[SOLVED] How to process multiple csv with pyspark in aws glue?

How to process multiple csv with pyspark in aws glue?

I'm new to pyspark and aws glue. I wrote small script based on the examples i saw to read a csv file as a dynamic pyspark frame. I would like to know, how can i read multiple csv files or all csv files in particular s3 path and combine them to do some processing and then writing them back , possibly to different csv files.

I understand pyspark is meant to handle large amount of data, but is there a limit on how may rows of csv data or what amount of data can a pyspark dynamic frame can handle?

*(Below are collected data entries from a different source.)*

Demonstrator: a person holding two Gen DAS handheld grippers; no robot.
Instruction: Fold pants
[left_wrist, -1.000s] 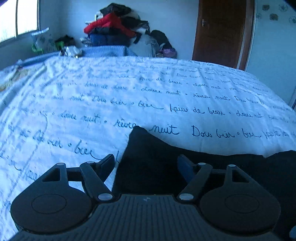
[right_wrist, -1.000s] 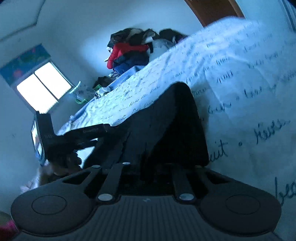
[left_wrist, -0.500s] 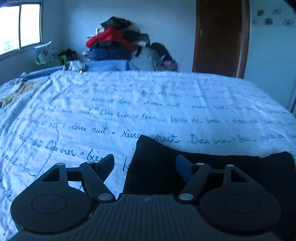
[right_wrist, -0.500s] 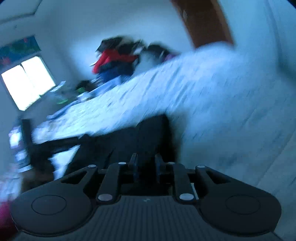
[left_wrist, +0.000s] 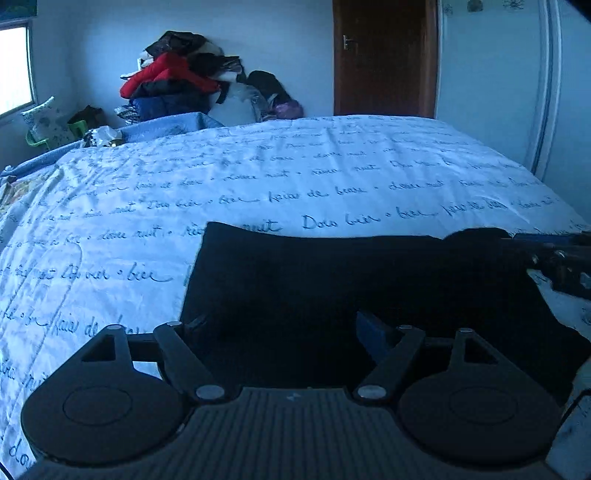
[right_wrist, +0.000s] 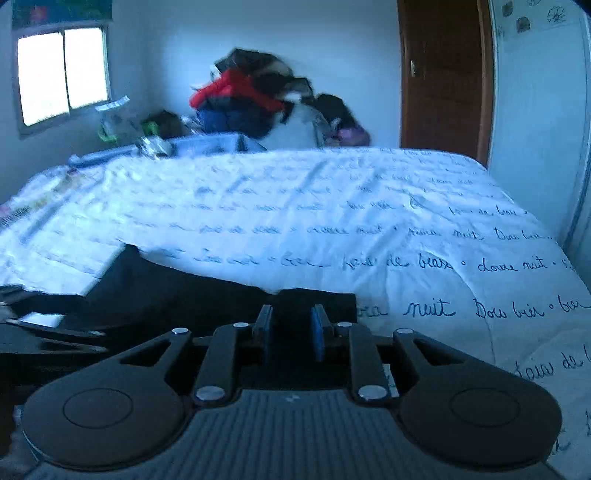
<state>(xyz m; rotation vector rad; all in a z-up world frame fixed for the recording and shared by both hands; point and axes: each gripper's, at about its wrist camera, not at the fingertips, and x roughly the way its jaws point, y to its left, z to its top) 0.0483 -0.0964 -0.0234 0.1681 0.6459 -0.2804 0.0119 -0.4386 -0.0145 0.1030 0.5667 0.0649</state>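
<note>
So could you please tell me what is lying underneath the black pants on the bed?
The black pants lie flat on the white bedspread with blue script, which shows on every side but the near one. Whatever sits directly beneath the fabric is covered and cannot be seen.

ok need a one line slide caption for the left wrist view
Open left gripper poised over folded black pants on a script-printed bedspread, right gripper at the far edge.

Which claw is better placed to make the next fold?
Probably right: the right claw sits narrowed at the black pants' edge, while the left claw hangs wide open above them.
</note>
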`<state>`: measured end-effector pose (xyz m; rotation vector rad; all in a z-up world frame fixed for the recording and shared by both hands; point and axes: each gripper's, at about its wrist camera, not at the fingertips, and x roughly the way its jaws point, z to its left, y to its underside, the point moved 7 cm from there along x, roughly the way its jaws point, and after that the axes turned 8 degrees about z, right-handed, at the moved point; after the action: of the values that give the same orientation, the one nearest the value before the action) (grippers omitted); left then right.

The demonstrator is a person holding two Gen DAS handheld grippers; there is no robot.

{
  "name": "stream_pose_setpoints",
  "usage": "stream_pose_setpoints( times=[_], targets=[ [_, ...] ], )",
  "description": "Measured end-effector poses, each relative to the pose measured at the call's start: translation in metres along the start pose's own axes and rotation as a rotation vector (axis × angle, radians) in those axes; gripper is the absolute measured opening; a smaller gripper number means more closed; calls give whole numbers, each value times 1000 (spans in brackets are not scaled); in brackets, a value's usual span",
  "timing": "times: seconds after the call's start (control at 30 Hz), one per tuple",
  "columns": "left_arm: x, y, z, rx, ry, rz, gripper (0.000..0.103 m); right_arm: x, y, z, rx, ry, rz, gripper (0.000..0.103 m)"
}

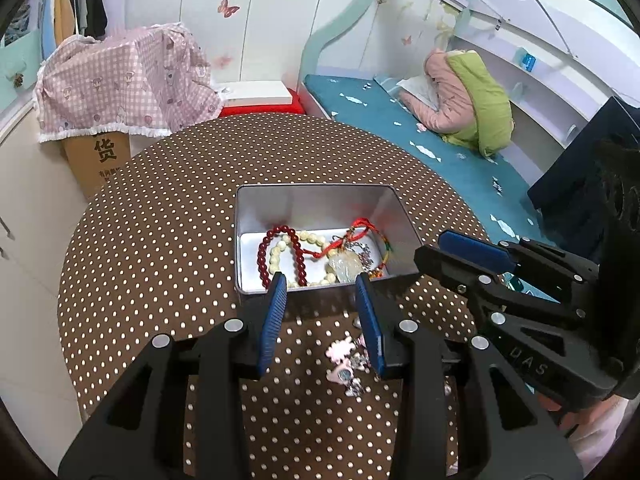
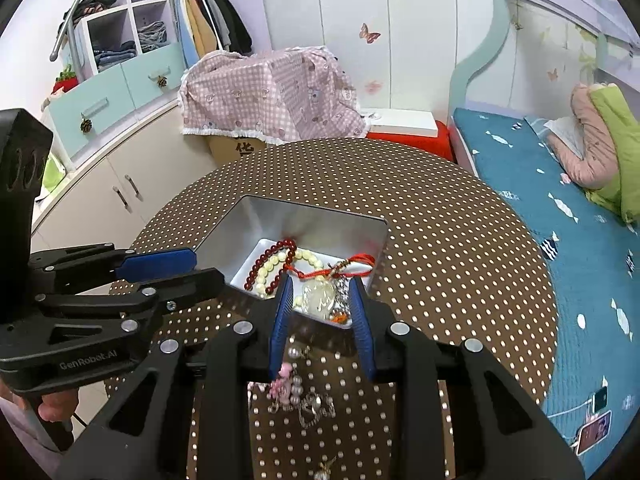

I'm trying to read multiple input files, combine them to do some processing on the data and then write them back to different output files .

from awsglue.transforms import *
from pyspark.context import SparkContext
from awsglue.context import GlueContext
from awsglue.job import job

sparkC = SparkContext.getOrCreate()
glueC = GlueContext(sparkC)
spark_session = glueC.spark_session
glue_job = Job(glueC)

t = glueC.create_dynamic_frame_from_options(connection_type="s3", connection_options={"paths":["s3://somebucket/inputfolder/"]}, format="csv")

...

Solution

Did you try to add the recurse parameter in your configuration, like this :

t = glueC.create_dynamic_frame_from_options(
    connection_type="s3", 
    connection_options={
        "paths":["s3://somebucket/inputfolder/"]
        "recurse" : True
    }, 
format="csv")